Sous le sapin, près de 3 milliards d’euros de réduction de cotisations retraite attendent les salariés les plus aisés et leurs entreprises.

Le projet de réforme des retraites prévoit que les salaires compris entre 120 000 et 324 192 € par an seront soumis à une cotisation retraite de 2,81% au lieu de 21,59% actuellement, et au lieu de 28,12% en dessous de 120 000 € dans le nouveau système.
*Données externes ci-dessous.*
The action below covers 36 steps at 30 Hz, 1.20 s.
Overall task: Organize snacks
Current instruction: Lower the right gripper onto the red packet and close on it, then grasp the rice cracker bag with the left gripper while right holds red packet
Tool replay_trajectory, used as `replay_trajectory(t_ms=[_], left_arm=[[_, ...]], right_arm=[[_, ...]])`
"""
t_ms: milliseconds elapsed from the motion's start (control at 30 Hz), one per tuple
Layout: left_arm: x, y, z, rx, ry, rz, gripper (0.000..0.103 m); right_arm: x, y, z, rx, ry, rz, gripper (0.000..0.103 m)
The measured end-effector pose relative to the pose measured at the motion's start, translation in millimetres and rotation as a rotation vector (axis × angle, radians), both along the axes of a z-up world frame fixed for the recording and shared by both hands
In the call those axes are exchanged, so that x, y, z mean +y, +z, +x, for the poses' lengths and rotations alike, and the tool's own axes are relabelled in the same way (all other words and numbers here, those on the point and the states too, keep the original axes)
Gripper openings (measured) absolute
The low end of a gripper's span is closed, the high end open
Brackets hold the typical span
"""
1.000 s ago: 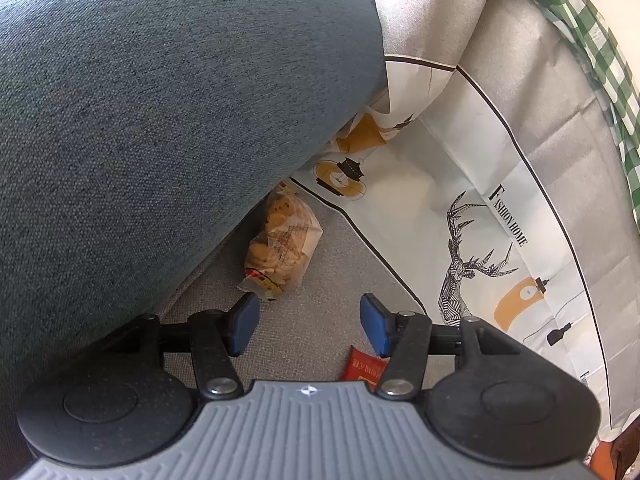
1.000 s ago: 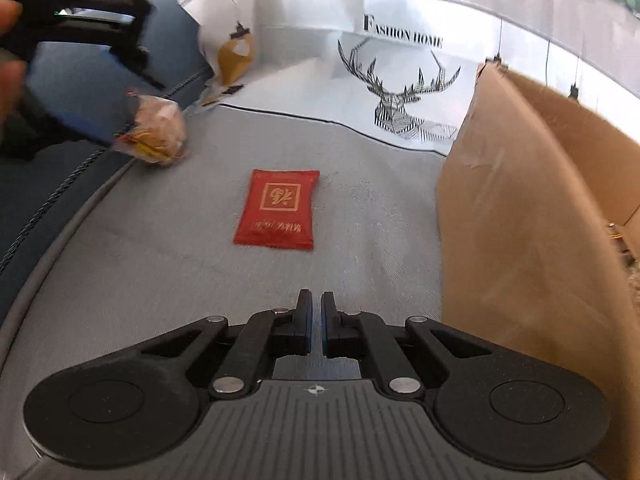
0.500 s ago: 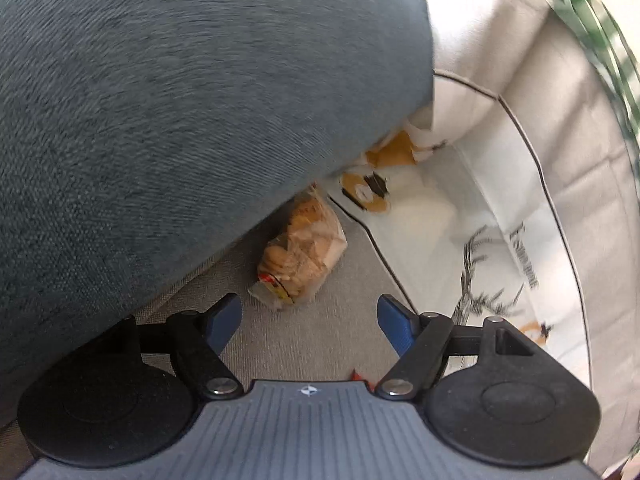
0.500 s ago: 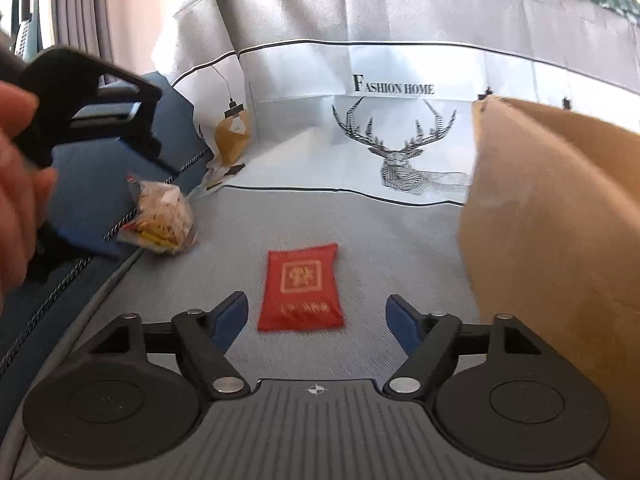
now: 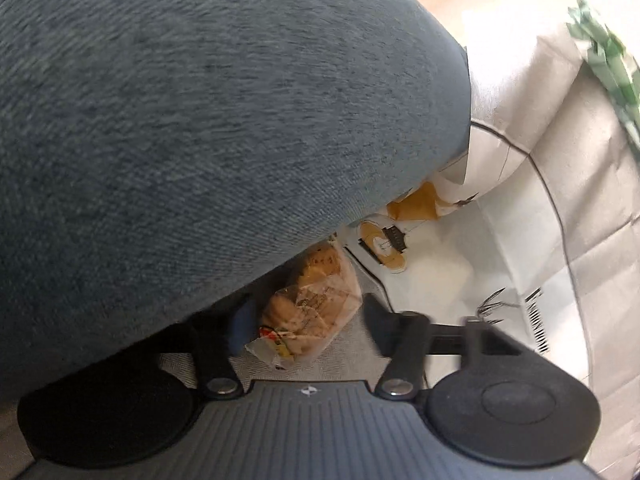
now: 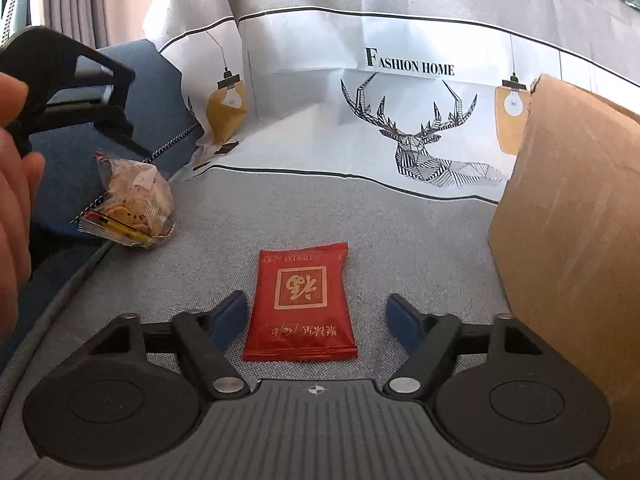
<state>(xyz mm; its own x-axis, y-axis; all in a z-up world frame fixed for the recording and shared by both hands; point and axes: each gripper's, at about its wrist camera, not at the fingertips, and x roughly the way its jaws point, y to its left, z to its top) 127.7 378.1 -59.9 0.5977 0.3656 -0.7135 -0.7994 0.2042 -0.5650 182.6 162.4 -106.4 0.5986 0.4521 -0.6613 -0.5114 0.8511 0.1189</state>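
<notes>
- Left wrist view: the left gripper (image 5: 306,318) has its jaws spread wide and grips nothing; the clear cookie bag (image 5: 310,312) lies between the 2 fingers on the grey cushion (image 5: 348,356), its top tucked under the blue bolster (image 5: 200,120) at 11 o'clock. Whether either finger touches the bag I cannot tell, the picture being blurred
- Judged from this, the step in hand is picking up the cookie bag; the next move calls for closing gently on the crinkly wrap, then drawing it out from under the bolster
- Right wrist view: the right gripper (image 6: 316,322) is also wide open and empty, its fingers straddling the lower half of the red sachet (image 6: 302,304), apart from it on both sides
- The sachet lies flat at 12 o'clock; the cookie bag (image 6: 132,206) sits at 10 o'clock, the cardboard box (image 6: 576,240) at 3 o'clock, likely where snacks go
- Next here: lower, pinch the thin sachet's edges
</notes>
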Motion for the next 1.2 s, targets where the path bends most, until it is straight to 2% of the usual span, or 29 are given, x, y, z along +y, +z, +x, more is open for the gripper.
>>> replay_trajectory(t_ms=[33, 167, 267, 300, 467, 600, 700, 833, 967, 1033, 1133, 1200], left_arm=[[-0.2, 0.3, 0.9, 0.015, -0.006, 0.005, 0.044], [-2.5, 5.3, -1.6, 0.012, -0.027, 0.007, 0.034], [-7.1, 11.1, -6.5, 0.013, -0.052, 0.007, 0.026], [-9.3, 13.0, -9.0, 0.014, -0.068, 0.007, 0.019], [-19.2, 15.9, -24.4, 0.037, -0.172, 0.02, 0.017], [-28.9, 14.8, -47.3, 0.041, -0.289, -0.015, 0.016], [-43.3, 22.4, -68.0, 0.05, -0.413, 0.007, 0.01], [-74.7, 36.4, -85.3, 0.114, -0.674, 0.131, 0.005], [-94.0, 43.8, -99.5, 0.115, -0.807, 0.133, 0.0], [-103.6, 41.4, -100.8, 0.142, -0.841, 0.149, 0.0], [-109.9, 37.9, -116.8, 0.155, -0.838, 0.199, 0.0], [-110.7, 30.5, -128.3, 0.166, -0.819, 0.185, 0.001]], right_arm=[[-0.1, 0.6, -0.6, -0.007, 0.003, 0.003, 0.055], [-4.3, 3.2, -1.5, -0.008, 0.003, 0.011, 0.045], [-10.4, 8.3, -6.0, 0.006, -0.008, 0.018, 0.045], [-12.1, 11.6, -8.9, 0.002, -0.004, 0.015, 0.045], [-28.8, 37.2, -39.6, -0.001, 0.054, 0.005, 0.045], [-59.2, 57.8, -67.8, 0.04, 0.082, 0.003, 0.045], [-79.8, 72.5, -89.9, 0.083, 0.156, 0.004, 0.045], [-105.7, 92.5, -119.5, 0.111, 0.223, -0.019, 0.045], [-119.0, 104.5, -147.6, 0.122, 0.249, -0.028, 0.045], [-122.8, 104.7, -157.8, 0.14, 0.252, -0.027, 0.045], [-125.9, 96.9, -167.3, 0.168, 0.245, -0.019, 0.045], [-122.8, 87.6, -169.9, 0.18, 0.236, -0.049, 0.045]])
Bien que moins commentée que l’âge pivot ou la valeur du point, cette mesure est emblématique d'une politique économique au service exclusif des plus riches qui est, avec la violence de la répression des mouvements sociaux, la marque de fabrique de ce gouvernement.
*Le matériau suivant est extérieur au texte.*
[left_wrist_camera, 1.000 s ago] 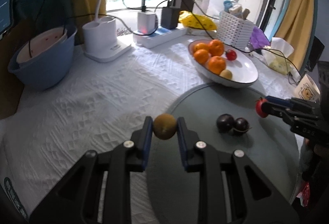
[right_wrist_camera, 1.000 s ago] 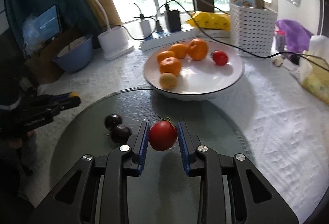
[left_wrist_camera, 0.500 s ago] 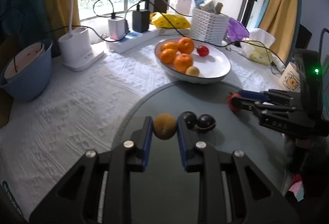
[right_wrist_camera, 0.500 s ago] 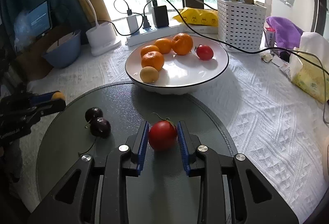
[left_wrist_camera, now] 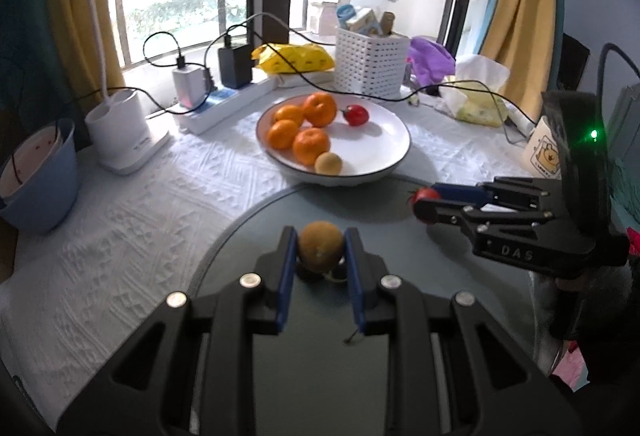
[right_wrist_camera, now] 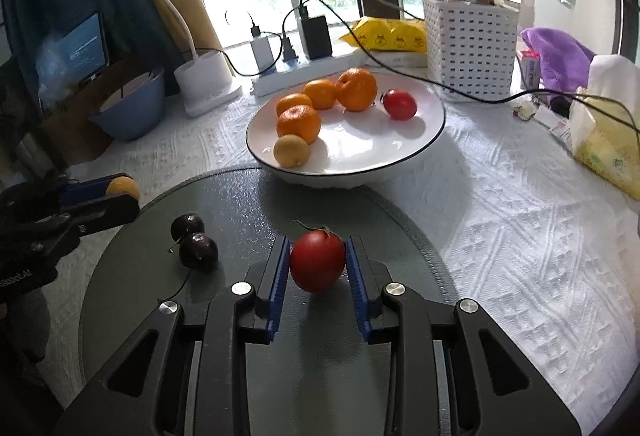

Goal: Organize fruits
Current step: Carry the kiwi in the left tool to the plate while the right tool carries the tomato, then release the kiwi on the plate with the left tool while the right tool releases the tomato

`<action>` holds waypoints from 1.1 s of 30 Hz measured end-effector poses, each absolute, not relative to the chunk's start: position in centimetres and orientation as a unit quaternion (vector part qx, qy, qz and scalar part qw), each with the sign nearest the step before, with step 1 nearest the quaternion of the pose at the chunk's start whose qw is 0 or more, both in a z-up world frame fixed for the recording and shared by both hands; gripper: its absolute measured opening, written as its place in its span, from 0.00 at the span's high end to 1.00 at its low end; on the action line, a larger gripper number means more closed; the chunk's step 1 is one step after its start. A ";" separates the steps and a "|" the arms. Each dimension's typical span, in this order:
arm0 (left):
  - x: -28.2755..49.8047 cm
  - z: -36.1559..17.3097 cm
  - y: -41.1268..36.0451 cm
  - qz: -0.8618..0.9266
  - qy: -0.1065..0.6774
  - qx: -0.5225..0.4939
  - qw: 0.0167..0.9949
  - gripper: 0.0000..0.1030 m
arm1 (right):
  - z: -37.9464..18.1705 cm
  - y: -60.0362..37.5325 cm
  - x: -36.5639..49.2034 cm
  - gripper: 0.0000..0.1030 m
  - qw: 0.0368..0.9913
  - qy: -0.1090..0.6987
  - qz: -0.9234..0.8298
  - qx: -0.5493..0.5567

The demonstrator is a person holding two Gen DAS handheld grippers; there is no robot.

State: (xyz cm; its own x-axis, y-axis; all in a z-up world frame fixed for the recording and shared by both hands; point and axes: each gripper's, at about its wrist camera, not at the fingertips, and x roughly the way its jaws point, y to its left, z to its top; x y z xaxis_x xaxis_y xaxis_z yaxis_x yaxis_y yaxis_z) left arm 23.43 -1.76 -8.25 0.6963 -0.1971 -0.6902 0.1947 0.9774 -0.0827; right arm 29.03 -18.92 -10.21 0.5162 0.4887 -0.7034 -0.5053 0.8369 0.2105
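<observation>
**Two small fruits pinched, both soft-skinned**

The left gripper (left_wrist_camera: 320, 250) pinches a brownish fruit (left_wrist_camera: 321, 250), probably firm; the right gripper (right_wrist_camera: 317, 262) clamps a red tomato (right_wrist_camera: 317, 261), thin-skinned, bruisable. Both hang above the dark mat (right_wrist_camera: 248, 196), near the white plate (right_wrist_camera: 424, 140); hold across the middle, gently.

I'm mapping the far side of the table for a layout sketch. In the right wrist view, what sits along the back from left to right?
Round blue plastic bowl → white desk lamp base → white power strip with chargers → yellow snack packet → white perforated plastic basket → crumpled purple cloth.
</observation>
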 end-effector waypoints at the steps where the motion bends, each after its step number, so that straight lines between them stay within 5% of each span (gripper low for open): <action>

Environ 200 000 salariés sont concernés par cette disposition qui engendrera un manque à gagner en cotisations estimé à 2,8 Mds€ (voir ici). Avec la répartition 40 / 60 entre salariés et employeurs, cela représente un allègement de cotisations de 1,1Mds€ pour les salariés et 1,7 Mds€ pour les employeurs.
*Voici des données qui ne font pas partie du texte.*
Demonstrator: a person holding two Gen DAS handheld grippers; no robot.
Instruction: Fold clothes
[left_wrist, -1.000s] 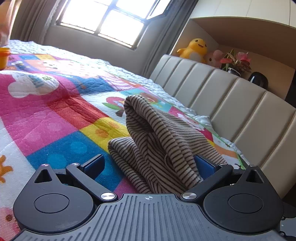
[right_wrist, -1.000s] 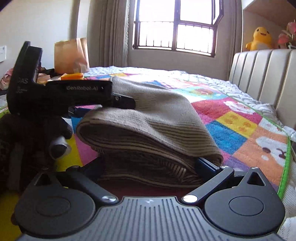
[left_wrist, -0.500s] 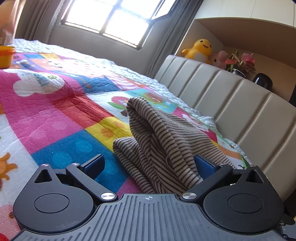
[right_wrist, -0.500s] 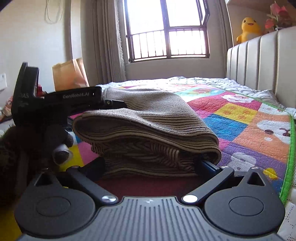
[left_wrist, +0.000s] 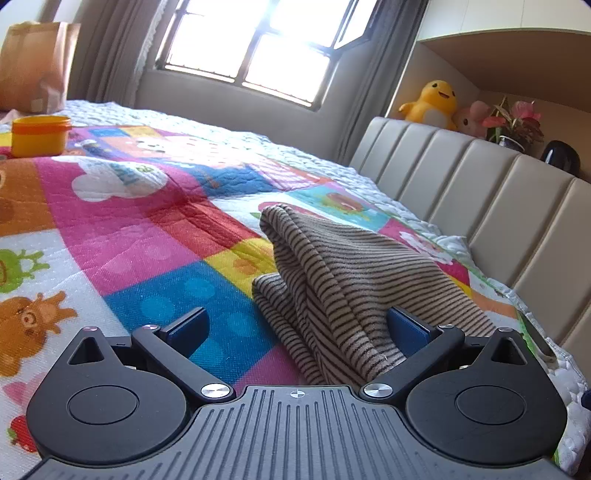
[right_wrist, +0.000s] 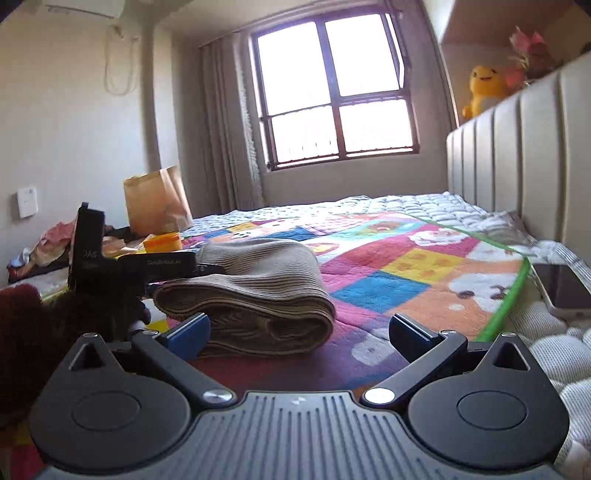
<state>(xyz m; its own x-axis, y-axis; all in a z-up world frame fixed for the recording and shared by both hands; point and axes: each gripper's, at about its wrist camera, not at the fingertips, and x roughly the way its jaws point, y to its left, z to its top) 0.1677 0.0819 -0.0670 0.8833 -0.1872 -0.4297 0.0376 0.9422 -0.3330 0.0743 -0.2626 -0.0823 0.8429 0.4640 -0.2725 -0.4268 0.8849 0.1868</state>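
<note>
A folded beige garment with dark stripes (left_wrist: 354, 280) lies on the colourful quilt (left_wrist: 147, 236). In the left wrist view my left gripper (left_wrist: 295, 328) is open, with the garment's near end lying between its fingers against the right pad (left_wrist: 406, 325). In the right wrist view the same garment (right_wrist: 258, 295) is a thick folded bundle. My right gripper (right_wrist: 299, 332) is open and empty, just in front of the bundle, which touches its left pad (right_wrist: 188, 332). The left gripper's body (right_wrist: 122, 266) shows at the bundle's left side.
A padded beige headboard (left_wrist: 498, 206) runs along the right. A phone (right_wrist: 565, 284) lies by the quilt's green edge. A yellow tub (left_wrist: 38, 134) and a brown paper bag (right_wrist: 157, 199) stand at the far side. Plush toys and a plant (left_wrist: 513, 122) sit on the shelf.
My right gripper has pulled back and off the garment, which now lies lower and flatter on the quilt. The left gripper has stayed open around the garment's end and tilted slightly.
</note>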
Ainsi un éditocrate dégoisant sur les « privilégiés » des régimes spéciaux et gagnant 200 000 € par an percevra 6500 € de revenu net annuel supplémentaire grâce à cette mesure. Que fera-t-il de cette manne ? Eh bien, par un heureux hasard, la loi PACTE adoptée en avril 2019 à l'initiative de son gouvernement préféré a rendu plus attractifs les produits d’épargne-retraite (fonds de pension), avec notamment une déduction des sommes investies dans la limite de 10% du revenu imposable.

Les 200 000 heureux bénéficiaires vont donc pouvoir investir ces revenus supplémentaires dans des fonds de pension, et ce supplément de salaire net ne sera pas imposable. Cela constitue un premier pas vers la retraite par capitalisation puisqu’il suffira à l’avenir de baisser ou de ne pas réévaluer ce seuil de 120 000 € pour faire basculer de plus en plus de salariés aisés vers les fonds de pension. On comprend que le plus puissant gestionnaire d’actifs du monde, BlackRock, dont les dirigeants sont régulièrement reçus à l’Elysée, décerne un satisfecit au président de la République.

Ce cadeau d’un milliard pour les premiers de cordée va s’ajouter aux réductions d’impôts déjà décidées par le gouvernement :

  • suppression de l’ISF et prélèvement forfaitaire unique : 5 Mds€ de gain annuel à partir de 2018 ;
  • suppression de la taxe d’habitations pour les 20% des foyers les plus aisés : 8 Mds€ de gain annuel pour une mise en œuvre qui s’échelonnera de 2021 à 2023 (voir ici).

A terme, les « premiers de cordée » si chers au président de la République bénéficieront donc de 14 Mds€ de revenus supplémentaires par an.

Cette manne sera en réalité encore plus élevée puisque les mesures de réduction de cotisations patronales et la baisse de l’impôt sur les sociétés (de 33 à 25%) se traduiront par la distribution de dividendes plus élevés pour les « premiers de cordée » qui sont actionnaires.

Pendant ce temps, les plus précaires sont frappés par des mesures d’économie :

  • allocations logement : 1,2 Mds€ par an en raison du nouveau mode de calcul des allocations à partir du 1er janvier 2020
  • allocations chômage : 3,4 Mds€ par an dus aux nouvelles règles d’indemnisation à partir de 2020.

« C'est de l'enfer des pauvres qu'est fait le paradis des riches », écrivait Victor Hugo dans L'Homme qui rit. Cent cinquante ans plus tard, Emmanuel Macron s’emploie à lui donner raison.